WHAT IS REQUIRED - Once you have read the listing, write it all out exactly.

INFORMATION SUPPLIED -

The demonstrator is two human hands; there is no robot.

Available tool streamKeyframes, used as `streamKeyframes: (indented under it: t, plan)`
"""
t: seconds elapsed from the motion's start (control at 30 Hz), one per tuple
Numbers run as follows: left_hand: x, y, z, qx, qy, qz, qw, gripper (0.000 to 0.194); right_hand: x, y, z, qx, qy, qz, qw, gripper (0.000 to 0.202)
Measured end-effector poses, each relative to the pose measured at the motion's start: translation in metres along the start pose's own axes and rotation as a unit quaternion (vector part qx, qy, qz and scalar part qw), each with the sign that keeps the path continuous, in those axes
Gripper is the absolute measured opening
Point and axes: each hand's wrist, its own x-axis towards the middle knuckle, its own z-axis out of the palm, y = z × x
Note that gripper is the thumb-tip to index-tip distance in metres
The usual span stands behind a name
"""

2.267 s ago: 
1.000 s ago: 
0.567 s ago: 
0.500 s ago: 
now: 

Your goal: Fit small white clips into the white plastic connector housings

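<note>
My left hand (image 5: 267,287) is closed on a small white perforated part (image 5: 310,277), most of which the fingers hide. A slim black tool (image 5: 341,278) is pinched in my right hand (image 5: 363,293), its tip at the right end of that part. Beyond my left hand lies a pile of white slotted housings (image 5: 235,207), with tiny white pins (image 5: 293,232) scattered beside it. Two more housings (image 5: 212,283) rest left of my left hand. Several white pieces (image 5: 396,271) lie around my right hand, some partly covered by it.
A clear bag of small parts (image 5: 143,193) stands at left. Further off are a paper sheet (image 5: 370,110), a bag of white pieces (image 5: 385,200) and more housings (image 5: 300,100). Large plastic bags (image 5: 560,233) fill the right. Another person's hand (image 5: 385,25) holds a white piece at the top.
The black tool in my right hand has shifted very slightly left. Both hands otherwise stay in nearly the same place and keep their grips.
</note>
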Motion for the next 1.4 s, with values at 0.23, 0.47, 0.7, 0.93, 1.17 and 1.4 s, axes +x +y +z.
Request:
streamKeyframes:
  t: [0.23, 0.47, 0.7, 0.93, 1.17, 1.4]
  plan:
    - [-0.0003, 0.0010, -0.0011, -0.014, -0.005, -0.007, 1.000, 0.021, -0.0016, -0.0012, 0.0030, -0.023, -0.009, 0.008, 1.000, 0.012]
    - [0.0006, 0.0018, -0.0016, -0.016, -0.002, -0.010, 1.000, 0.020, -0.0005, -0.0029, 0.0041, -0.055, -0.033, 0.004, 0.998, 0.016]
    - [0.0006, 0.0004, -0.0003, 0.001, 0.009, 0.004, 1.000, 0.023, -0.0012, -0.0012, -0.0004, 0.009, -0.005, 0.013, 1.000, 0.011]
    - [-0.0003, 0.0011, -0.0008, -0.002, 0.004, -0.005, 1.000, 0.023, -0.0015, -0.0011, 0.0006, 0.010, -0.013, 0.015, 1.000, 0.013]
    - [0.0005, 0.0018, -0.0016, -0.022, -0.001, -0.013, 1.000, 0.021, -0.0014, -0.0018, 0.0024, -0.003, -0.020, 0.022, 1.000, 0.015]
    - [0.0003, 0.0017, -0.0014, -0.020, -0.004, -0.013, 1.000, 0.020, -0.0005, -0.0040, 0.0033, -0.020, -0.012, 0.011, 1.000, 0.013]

ANSWER TO THIS PROBLEM -
The demonstrator is two human hands; there is no robot.

Available tool streamKeyframes, used as `streamKeyframes: (indented under it: t, plan)`
"""
t: seconds elapsed from the motion's start (control at 30 Hz), one per tuple
Numbers run as follows: left_hand: x, y, z, qx, qy, qz, qw, gripper (0.000 to 0.194); right_hand: x, y, z, qx, qy, qz, qw, gripper (0.000 to 0.202)
Measured end-effector poses, each relative to the pose measured at the motion's start: translation in metres along the start pose's own axes and rotation as a unit quaternion (vector part qx, qy, qz and scalar part qw), each with the sign that keeps the path continuous, in those axes
Gripper is the absolute measured opening
Point and axes: each hand's wrist, its own x-axis towards the middle knuckle, its own z-axis out of the palm, y = z × x
Note that gripper is the thumb-tip to index-tip distance in metres
The usual span stands behind a name
"""

2.267 s ago: 
1.000 s ago: 
0.567 s ago: 
0.500 s ago: 
now: 

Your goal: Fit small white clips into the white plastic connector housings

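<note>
My left hand (image 5: 267,287) is closed on a small white perforated part (image 5: 310,277), most of which the fingers hide. A slim black tool (image 5: 341,278) is pinched in my right hand (image 5: 363,293), its tip at the right end of that part. Beyond my left hand lies a pile of white slotted housings (image 5: 235,207), with tiny white pins (image 5: 293,232) scattered beside it. Two more housings (image 5: 212,283) rest left of my left hand. Several white pieces (image 5: 396,271) lie around my right hand, some partly covered by it.
A clear bag of small parts (image 5: 143,193) stands at left. Further off are a paper sheet (image 5: 370,110), a bag of white pieces (image 5: 385,200) and more housings (image 5: 300,100). Large plastic bags (image 5: 560,233) fill the right. Another person's hand (image 5: 385,25) holds a white piece at the top.
The black tool in my right hand has shifted very slightly left. Both hands otherwise stay in nearly the same place and keep their grips.
</note>
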Motion for the next 1.4 s, with values at 0.23, 0.47, 0.7, 0.93, 1.17 and 1.4 s, axes +x +y +z.
Request:
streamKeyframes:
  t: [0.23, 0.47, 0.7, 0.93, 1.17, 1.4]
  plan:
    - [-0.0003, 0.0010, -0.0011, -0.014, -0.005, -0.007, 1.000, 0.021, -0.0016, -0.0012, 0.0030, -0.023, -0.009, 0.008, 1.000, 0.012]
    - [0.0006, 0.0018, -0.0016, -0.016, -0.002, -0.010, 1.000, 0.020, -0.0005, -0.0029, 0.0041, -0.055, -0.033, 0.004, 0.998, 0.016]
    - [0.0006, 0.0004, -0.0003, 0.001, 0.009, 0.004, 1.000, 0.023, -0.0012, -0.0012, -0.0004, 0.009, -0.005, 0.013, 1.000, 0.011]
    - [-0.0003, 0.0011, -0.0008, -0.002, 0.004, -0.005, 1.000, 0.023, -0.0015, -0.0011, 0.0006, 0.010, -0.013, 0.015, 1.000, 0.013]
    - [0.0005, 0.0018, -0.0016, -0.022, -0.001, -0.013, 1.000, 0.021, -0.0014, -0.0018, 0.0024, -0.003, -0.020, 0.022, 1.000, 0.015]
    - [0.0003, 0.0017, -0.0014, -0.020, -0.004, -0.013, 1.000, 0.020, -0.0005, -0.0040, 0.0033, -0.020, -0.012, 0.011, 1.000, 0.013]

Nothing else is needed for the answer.